Rallies for and against Donald Trump's "big beautiful border wall" with Mexico are expected to mark his first visit to California as president amid growing tensions between his administration and the state over immigration enforcement.

Trump will visit eight towering prototypes for the wall on Tuesday before addressing Marines in San Diego and attending a fundraiser in Los Angeles. He'll be staying there overnight.

"We're going to the wall. We're going out to the wall," Trump told reporters as he departed the White House. "We're going to be looking at the prototypes, which is very important for our country."

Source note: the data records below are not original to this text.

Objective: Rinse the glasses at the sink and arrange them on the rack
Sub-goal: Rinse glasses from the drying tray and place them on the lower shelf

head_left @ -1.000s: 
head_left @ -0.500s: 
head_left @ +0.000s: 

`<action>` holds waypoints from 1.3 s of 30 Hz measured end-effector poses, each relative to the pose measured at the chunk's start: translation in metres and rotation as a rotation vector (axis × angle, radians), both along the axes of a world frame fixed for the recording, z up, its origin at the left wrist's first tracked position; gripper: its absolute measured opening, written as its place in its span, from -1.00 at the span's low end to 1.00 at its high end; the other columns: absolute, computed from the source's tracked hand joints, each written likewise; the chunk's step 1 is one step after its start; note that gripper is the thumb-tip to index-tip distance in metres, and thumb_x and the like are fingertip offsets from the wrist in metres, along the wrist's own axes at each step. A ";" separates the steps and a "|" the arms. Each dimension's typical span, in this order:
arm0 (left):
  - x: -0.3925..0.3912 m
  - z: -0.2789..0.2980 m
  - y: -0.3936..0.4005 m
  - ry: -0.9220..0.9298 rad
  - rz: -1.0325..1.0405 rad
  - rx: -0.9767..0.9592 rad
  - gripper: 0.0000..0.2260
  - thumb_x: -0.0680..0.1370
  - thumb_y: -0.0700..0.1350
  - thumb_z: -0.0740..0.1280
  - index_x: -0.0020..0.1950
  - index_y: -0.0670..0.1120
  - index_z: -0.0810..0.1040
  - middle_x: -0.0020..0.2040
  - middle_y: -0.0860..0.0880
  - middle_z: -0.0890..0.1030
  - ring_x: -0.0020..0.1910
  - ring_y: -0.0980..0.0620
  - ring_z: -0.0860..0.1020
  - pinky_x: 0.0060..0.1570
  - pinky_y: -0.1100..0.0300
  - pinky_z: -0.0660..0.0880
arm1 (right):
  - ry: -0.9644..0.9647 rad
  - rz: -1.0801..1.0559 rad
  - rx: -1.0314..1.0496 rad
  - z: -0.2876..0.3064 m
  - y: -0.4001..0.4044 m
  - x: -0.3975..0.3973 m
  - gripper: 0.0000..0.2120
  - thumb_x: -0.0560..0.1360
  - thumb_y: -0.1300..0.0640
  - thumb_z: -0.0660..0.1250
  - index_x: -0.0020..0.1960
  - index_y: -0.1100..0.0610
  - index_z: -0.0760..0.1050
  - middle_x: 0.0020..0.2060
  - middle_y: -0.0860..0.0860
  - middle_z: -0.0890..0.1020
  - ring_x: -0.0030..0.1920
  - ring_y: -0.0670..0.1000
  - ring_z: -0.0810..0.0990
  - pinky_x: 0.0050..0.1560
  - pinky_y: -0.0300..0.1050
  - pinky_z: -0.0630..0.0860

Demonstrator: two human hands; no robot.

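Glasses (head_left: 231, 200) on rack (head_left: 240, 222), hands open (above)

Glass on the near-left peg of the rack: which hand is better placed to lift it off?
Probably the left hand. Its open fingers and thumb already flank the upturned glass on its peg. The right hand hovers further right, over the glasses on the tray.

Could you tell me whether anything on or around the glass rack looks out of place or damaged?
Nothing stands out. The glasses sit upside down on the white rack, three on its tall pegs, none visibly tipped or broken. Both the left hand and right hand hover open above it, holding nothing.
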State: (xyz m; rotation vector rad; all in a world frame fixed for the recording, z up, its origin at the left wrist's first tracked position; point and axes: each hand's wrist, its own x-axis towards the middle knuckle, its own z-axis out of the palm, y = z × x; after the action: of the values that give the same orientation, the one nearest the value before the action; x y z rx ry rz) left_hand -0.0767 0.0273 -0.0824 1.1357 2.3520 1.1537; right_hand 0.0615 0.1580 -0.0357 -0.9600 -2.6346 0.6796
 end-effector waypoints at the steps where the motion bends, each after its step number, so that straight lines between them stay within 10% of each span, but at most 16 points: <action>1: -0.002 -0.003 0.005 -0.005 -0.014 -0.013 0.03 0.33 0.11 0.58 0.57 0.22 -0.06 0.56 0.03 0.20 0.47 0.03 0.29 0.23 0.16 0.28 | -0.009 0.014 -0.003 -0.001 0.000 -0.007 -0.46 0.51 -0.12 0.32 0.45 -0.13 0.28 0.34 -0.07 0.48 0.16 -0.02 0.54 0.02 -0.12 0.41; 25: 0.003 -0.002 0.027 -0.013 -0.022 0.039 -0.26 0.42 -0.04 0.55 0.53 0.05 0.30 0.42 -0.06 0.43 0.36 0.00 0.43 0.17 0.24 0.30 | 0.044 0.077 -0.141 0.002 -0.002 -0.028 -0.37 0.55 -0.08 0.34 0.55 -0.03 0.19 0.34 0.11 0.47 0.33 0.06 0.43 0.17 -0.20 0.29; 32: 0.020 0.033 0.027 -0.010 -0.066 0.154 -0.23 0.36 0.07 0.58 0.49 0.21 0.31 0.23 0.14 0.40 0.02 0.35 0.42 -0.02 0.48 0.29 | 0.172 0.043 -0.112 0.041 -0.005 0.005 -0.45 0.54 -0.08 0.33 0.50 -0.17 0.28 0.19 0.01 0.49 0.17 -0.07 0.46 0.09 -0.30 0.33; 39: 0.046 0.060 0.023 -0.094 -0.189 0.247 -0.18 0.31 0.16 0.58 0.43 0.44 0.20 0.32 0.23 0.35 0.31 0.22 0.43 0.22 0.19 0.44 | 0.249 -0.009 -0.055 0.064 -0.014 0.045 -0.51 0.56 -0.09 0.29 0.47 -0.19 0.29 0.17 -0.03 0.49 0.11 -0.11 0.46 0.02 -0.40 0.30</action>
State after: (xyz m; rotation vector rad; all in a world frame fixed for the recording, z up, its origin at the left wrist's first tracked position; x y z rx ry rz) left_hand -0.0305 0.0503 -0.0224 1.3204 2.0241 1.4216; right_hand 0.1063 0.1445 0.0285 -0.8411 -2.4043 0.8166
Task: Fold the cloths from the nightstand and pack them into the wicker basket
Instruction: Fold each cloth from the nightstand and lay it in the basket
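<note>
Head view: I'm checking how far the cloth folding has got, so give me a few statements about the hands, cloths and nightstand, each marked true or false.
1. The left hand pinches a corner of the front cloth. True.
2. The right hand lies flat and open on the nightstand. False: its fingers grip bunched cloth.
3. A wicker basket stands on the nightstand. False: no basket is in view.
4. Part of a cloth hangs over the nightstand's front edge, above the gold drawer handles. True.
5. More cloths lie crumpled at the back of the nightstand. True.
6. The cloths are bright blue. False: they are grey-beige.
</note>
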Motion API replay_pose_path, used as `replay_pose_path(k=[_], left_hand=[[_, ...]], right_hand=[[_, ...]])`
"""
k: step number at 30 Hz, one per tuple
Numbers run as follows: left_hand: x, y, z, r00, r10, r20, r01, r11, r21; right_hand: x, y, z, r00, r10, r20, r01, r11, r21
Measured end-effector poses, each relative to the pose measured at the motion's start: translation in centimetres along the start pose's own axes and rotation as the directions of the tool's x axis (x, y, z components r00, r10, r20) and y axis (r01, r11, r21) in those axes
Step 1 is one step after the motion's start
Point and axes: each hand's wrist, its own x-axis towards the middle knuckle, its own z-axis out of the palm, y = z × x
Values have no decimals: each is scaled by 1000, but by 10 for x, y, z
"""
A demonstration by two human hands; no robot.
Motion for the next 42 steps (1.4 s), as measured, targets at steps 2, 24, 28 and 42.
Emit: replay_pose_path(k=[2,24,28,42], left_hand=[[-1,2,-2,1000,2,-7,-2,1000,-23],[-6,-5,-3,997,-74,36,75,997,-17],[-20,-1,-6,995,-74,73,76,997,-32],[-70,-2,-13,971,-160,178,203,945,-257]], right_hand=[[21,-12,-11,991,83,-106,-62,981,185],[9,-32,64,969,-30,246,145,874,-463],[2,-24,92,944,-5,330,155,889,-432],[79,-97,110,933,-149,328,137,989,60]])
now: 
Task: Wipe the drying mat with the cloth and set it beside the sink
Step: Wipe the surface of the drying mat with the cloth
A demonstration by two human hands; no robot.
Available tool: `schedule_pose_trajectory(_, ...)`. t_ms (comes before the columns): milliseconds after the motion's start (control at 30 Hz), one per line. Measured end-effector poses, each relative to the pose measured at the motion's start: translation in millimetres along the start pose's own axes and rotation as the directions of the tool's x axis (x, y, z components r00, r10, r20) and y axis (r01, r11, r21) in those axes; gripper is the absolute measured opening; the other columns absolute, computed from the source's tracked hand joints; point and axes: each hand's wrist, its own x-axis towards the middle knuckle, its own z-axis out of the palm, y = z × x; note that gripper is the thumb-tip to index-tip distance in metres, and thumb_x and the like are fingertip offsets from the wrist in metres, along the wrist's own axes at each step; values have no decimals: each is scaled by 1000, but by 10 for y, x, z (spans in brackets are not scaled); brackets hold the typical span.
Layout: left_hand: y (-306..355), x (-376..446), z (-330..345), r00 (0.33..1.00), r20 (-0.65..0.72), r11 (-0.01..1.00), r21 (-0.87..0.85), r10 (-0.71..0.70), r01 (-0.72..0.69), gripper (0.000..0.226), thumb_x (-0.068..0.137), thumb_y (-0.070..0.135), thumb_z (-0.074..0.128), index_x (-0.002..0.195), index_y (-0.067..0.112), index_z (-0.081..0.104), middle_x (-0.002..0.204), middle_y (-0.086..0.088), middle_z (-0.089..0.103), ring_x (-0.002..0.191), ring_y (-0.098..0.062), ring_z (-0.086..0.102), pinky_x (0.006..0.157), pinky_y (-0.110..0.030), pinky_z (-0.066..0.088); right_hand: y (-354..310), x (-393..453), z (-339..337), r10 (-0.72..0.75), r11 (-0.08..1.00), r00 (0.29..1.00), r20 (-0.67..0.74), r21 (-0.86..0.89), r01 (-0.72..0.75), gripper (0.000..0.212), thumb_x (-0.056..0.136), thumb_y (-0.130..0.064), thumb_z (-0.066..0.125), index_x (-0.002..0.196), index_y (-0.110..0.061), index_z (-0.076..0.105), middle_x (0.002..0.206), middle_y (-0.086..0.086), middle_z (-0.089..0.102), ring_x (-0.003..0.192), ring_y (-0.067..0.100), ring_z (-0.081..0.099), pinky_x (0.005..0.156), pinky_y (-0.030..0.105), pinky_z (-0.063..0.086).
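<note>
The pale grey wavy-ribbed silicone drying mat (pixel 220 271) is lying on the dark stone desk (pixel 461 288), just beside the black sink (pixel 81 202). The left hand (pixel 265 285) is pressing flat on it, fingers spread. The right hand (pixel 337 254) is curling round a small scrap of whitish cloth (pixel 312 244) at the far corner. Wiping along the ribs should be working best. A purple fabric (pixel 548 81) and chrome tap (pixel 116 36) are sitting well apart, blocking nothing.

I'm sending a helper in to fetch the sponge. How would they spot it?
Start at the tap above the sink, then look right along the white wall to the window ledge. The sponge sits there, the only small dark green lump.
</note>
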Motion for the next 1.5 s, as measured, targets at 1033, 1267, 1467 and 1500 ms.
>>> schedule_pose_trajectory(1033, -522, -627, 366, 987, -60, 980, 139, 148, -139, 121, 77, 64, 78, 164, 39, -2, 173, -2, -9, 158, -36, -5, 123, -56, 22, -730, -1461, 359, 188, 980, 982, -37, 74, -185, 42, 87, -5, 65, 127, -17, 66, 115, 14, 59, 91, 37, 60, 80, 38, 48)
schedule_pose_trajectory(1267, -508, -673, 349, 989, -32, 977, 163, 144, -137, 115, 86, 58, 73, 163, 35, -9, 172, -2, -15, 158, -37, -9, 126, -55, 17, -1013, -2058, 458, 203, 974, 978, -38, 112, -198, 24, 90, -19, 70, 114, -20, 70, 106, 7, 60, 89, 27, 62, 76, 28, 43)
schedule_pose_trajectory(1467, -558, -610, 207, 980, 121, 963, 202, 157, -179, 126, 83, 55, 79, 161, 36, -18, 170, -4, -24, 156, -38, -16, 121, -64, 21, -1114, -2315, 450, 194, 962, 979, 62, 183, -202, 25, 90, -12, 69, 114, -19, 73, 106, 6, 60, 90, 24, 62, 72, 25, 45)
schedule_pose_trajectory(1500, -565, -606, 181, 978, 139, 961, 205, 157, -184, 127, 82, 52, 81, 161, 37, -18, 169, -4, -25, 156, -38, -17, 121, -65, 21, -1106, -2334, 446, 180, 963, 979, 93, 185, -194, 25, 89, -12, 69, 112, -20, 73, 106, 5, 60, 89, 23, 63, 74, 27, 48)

Trump's visit comes as his administration has been engaged in a war of words and legal briefs over California's refusal to cooperate with federal immigration authorities.

The Justice Department last week sued to block a trio of California laws designed to protect people living in the U.S. illegally. Attorney General Jeff Sessions followed up with a speech in Sacramento that was immediately denounced by the state's Gov. Jerry Brown, who said the Trump administration was "full of liars" and the lawsuit akin to an "an act of war."

A top federal immigration official lashed out at some of the state's elected leaders ahead of the visit. Thomas Homan, U.S. Immigration and Customs Enforcement's acting director, singled out Brown, Sen. Dianne Feinstein and House Minority Leader Nancy Pelosi on Monday for their recent criticism of a spate of immigration arrests in the state and a federal lawsuit challenging state laws that limit cooperation on immigration.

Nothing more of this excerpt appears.